- ACTIVITY
Below this sentence is a listing; return exactly its lines from the one with "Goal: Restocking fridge" to the one with "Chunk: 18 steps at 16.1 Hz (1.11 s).", both kept, and nothing more.

- RECORDS FOR THE TASK
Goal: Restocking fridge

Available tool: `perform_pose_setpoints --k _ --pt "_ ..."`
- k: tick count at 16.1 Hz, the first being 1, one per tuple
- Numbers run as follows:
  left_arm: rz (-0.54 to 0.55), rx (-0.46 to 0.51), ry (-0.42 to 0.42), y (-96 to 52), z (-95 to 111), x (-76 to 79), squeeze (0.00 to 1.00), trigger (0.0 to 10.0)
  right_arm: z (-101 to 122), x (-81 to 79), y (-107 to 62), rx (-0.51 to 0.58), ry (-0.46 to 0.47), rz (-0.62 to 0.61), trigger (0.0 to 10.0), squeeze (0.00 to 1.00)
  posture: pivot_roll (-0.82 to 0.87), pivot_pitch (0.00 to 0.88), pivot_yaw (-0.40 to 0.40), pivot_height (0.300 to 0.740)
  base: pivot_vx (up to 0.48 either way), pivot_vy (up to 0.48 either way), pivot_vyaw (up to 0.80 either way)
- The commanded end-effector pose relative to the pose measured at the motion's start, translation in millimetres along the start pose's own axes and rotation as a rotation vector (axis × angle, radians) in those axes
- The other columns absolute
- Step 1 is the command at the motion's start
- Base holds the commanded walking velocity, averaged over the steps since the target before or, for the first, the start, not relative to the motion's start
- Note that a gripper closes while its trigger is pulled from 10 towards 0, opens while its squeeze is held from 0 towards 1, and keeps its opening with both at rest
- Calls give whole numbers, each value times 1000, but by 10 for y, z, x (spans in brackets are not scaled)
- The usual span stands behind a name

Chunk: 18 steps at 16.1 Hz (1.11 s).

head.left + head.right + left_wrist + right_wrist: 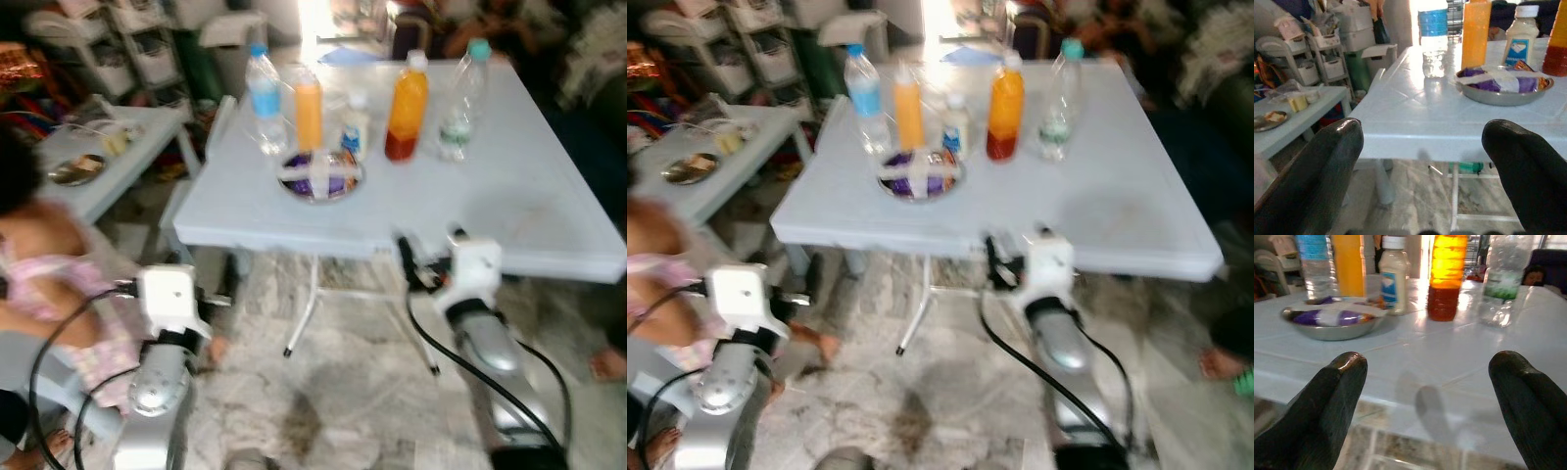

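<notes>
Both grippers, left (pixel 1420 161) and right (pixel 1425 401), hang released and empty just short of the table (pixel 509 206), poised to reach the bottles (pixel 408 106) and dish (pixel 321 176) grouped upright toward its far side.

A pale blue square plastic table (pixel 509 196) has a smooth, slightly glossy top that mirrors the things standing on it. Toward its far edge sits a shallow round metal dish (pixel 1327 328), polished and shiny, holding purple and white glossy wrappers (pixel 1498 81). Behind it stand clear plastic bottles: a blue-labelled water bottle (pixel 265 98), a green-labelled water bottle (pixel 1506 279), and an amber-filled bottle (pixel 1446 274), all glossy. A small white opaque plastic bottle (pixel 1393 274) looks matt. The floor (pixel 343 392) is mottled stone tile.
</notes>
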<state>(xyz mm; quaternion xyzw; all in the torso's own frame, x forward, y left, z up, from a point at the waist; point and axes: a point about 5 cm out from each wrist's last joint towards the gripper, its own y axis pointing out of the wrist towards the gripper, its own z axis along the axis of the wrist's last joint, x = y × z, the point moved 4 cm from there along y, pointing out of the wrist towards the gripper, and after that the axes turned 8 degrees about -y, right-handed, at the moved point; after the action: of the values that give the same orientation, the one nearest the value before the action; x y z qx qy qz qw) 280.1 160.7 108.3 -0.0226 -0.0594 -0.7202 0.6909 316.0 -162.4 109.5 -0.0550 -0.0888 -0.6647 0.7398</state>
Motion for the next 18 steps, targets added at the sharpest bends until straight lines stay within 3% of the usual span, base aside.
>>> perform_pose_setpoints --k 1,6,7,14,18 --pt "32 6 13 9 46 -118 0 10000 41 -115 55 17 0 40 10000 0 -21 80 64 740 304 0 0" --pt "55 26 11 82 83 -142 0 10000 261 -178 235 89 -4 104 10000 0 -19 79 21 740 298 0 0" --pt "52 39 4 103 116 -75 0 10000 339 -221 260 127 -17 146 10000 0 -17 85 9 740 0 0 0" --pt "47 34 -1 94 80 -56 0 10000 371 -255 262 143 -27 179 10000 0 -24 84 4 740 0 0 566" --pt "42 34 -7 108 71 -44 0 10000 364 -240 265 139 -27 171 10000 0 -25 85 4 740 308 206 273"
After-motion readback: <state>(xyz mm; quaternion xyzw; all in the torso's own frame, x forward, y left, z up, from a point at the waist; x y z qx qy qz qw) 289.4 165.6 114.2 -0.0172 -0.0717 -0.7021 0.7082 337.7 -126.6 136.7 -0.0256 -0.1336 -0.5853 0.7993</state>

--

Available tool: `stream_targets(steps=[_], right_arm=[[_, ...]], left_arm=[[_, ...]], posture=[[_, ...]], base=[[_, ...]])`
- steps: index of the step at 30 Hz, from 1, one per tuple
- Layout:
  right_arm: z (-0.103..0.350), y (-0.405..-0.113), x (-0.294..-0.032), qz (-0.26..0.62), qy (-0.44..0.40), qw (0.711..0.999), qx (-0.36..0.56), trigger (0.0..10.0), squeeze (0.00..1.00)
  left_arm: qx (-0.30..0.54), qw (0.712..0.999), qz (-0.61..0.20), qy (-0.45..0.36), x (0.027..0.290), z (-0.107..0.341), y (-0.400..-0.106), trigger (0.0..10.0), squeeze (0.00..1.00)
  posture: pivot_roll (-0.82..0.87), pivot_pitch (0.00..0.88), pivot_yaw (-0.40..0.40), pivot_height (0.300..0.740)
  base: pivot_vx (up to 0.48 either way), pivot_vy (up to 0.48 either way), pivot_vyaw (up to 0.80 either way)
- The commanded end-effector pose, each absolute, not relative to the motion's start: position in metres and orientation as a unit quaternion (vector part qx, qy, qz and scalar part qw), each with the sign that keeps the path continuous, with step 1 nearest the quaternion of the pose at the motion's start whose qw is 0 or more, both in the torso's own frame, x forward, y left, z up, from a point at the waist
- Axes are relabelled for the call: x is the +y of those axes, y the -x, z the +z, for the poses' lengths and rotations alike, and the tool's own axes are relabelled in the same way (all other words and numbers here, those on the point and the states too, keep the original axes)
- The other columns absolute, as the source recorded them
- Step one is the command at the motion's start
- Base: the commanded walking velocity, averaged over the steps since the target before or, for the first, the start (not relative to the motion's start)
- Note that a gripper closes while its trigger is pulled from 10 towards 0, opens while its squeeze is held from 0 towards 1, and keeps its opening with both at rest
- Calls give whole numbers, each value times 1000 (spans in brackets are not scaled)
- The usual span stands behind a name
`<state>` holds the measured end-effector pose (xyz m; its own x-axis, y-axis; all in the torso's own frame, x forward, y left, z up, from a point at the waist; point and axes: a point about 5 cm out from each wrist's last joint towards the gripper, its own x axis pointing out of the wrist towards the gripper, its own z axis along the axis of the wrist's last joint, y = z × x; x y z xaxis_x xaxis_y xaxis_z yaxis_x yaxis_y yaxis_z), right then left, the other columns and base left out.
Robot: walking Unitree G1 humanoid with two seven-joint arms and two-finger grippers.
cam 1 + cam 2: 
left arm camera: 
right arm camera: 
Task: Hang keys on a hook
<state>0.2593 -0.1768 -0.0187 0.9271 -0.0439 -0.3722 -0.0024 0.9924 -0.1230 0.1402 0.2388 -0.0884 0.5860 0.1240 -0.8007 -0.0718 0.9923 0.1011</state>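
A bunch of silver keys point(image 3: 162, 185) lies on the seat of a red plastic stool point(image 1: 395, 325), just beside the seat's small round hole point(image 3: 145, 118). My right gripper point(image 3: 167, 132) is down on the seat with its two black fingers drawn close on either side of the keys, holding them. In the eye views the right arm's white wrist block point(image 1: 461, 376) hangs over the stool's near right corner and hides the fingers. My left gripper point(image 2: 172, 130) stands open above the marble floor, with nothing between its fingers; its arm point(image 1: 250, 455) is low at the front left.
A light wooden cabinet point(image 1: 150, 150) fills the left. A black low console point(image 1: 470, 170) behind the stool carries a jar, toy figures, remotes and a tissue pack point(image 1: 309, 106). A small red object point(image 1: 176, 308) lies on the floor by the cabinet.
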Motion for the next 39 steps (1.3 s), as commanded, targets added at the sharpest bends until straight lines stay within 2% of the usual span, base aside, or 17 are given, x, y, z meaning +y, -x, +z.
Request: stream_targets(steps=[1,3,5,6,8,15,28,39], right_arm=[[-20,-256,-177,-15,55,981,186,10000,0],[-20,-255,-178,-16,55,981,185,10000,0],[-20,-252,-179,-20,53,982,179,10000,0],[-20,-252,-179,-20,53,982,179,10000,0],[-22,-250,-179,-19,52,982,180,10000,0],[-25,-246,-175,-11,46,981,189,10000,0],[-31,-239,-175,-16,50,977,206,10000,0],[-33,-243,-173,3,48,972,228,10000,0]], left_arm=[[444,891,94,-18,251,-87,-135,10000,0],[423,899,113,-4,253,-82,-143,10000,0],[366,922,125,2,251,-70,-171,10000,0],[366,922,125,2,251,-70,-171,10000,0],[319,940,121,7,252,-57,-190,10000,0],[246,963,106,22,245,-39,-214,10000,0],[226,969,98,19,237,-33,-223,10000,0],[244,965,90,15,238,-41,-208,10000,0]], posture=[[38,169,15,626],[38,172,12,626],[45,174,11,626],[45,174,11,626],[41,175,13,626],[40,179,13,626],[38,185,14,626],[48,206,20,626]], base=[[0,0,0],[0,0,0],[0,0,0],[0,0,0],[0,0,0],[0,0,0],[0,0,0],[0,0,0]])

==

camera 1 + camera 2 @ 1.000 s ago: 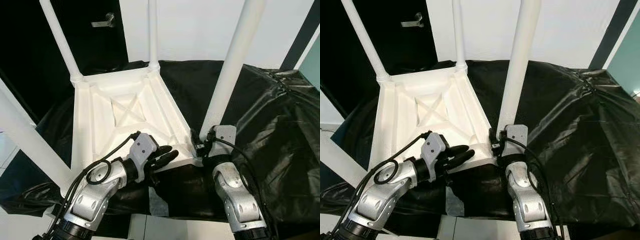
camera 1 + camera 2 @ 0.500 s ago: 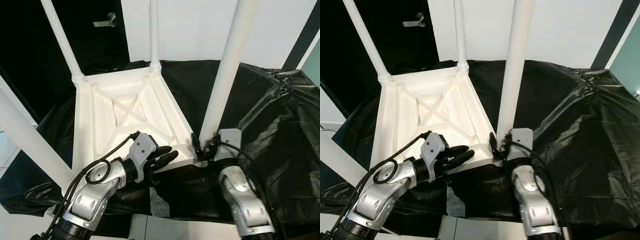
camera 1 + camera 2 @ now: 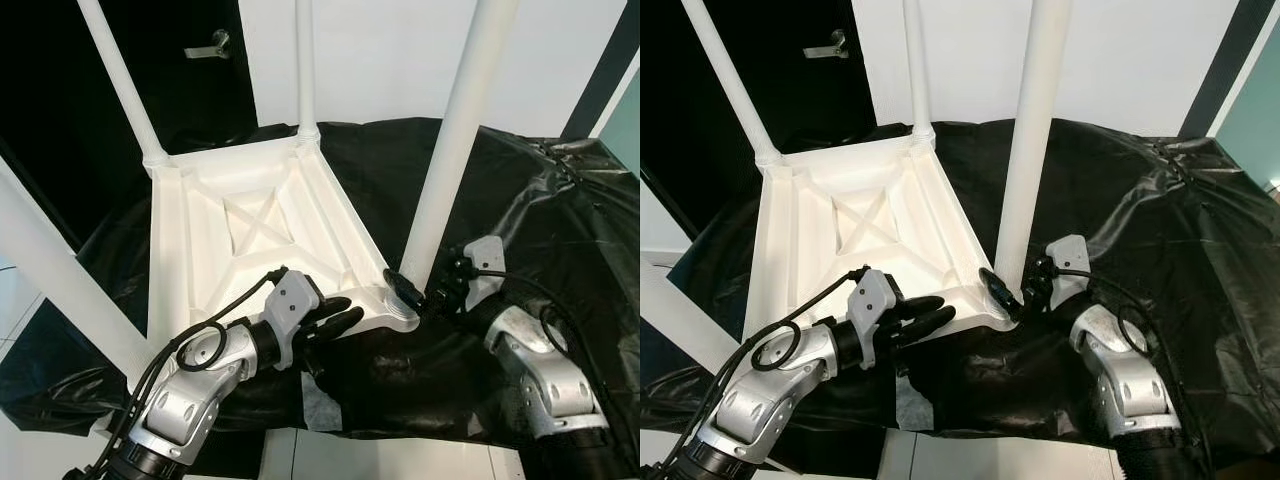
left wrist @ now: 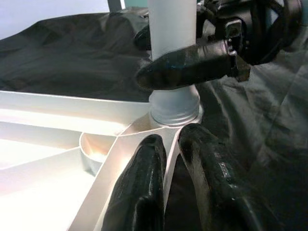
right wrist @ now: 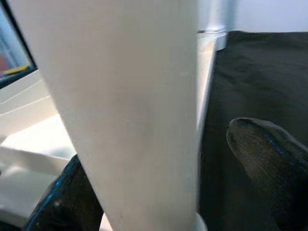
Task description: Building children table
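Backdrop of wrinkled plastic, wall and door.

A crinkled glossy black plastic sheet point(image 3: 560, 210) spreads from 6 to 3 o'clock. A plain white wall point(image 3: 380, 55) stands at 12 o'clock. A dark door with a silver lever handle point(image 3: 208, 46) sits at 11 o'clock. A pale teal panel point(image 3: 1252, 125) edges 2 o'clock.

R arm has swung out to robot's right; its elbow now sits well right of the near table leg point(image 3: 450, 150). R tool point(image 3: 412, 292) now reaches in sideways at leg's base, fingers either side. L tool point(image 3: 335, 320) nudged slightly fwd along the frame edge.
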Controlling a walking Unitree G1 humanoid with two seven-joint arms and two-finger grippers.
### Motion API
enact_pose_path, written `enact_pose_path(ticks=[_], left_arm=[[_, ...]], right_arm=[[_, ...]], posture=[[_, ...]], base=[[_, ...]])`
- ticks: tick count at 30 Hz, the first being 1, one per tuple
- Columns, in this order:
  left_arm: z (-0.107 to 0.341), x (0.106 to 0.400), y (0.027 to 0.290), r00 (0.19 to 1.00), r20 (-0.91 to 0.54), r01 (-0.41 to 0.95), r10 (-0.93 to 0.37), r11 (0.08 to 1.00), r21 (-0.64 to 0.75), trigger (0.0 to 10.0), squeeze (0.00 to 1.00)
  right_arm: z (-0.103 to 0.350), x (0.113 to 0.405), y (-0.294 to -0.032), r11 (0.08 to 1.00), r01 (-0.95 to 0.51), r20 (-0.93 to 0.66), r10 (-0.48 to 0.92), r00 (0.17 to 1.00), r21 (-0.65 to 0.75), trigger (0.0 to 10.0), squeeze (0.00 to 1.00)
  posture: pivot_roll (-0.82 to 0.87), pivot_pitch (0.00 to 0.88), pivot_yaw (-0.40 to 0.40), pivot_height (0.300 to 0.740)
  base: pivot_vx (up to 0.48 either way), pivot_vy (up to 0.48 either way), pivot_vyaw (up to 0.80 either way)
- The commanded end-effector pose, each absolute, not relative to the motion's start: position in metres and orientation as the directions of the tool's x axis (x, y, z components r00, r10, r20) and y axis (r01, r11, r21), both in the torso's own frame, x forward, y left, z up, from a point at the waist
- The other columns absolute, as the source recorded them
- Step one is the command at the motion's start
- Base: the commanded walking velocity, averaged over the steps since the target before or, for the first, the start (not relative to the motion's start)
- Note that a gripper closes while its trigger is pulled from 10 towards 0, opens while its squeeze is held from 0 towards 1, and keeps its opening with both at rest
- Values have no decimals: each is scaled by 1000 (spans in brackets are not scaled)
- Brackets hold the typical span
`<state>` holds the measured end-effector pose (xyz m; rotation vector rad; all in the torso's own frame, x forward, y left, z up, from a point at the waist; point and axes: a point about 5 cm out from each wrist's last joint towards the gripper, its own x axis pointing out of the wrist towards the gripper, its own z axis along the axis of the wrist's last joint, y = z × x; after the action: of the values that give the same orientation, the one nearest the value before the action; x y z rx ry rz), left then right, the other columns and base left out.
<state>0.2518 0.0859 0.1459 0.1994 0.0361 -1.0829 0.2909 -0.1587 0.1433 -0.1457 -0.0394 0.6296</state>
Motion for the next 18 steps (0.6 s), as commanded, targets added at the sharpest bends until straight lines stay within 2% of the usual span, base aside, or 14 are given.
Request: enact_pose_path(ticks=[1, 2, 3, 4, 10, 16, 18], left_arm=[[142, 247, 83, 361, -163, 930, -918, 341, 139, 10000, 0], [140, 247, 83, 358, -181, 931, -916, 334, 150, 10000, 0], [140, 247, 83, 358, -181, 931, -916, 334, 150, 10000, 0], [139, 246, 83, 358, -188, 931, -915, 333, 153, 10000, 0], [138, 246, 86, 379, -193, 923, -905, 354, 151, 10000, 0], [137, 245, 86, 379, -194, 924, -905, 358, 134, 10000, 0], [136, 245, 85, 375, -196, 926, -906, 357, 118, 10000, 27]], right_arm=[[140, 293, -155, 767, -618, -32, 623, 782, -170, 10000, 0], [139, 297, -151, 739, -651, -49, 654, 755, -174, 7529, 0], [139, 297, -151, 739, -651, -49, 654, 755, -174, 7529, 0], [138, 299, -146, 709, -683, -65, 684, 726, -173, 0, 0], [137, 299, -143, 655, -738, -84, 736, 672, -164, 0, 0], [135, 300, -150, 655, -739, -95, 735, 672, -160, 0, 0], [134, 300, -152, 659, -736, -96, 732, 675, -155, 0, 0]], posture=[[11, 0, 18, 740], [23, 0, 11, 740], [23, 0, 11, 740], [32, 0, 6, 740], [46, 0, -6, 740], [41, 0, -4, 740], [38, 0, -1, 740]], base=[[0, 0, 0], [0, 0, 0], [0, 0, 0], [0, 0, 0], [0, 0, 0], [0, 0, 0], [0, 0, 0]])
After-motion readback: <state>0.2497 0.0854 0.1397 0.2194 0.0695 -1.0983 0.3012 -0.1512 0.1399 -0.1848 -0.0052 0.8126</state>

- SOLUTION TO THIS EXERCISE
Goal: Restocking fridge

Available tool: `perform_pose_setpoints --k _ --pt "_ ..."`
- k: tick count at 16.1 Hz, the first being 1, one per tuple
- Numbers run as follows:
  left_arm: rz (-0.54 to 0.55), rx (-0.46 to 0.51), ry (-0.42 to 0.42), y (-96 to 52), z (-95 to 111), x (-76 to 79), squeeze (0.00 to 1.00), trigger (0.0 to 10.0)
  right_arm: z (-101 to 122), x (-81 to 79), y (-107 to 62), rx (-0.51 to 0.58), ry (-0.46 to 0.47), rz (-0.62 to 0.61), trigger (0.0 to 10.0), squeeze (0.00 to 1.00)
  posture: pivot_roll (-0.82 to 0.87), pivot_pitch (0.00 to 0.88), pivot_yaw (-0.40 to 0.40), pivot_height (0.300 to 0.740)
  base: pivot_vx (up to 0.48 either way), pivot_vy (up to 0.48 either way), pivot_vyaw (up to 0.80 either way)
- The commanded end-effector pose relative to the pose measured at the motion's start, translation in millimetres along the start pose's own axes and rotation as a rotation vector (axis × angle, radians) in those axes
- The other columns absolute
- Step 1 is the command at the motion's start
- Base holds the commanded walking velocity, averaged over the steps since the target before or, for the first, the start, not relative to the motion's start
- Note that a gripper closes while its trigger is pulled from 10 towards 0, opens while its squeeze is held from 0 towards 1, and keeps its opening with both at rest
- Calls give whole numbers, each value times 1000, but by 10 for y, z, x (spans in brackets are not scaled)
- The usual span stands behind a name

Chunk: 18 steps at 16.1 Hz (1.11 s).

This exercise is finished.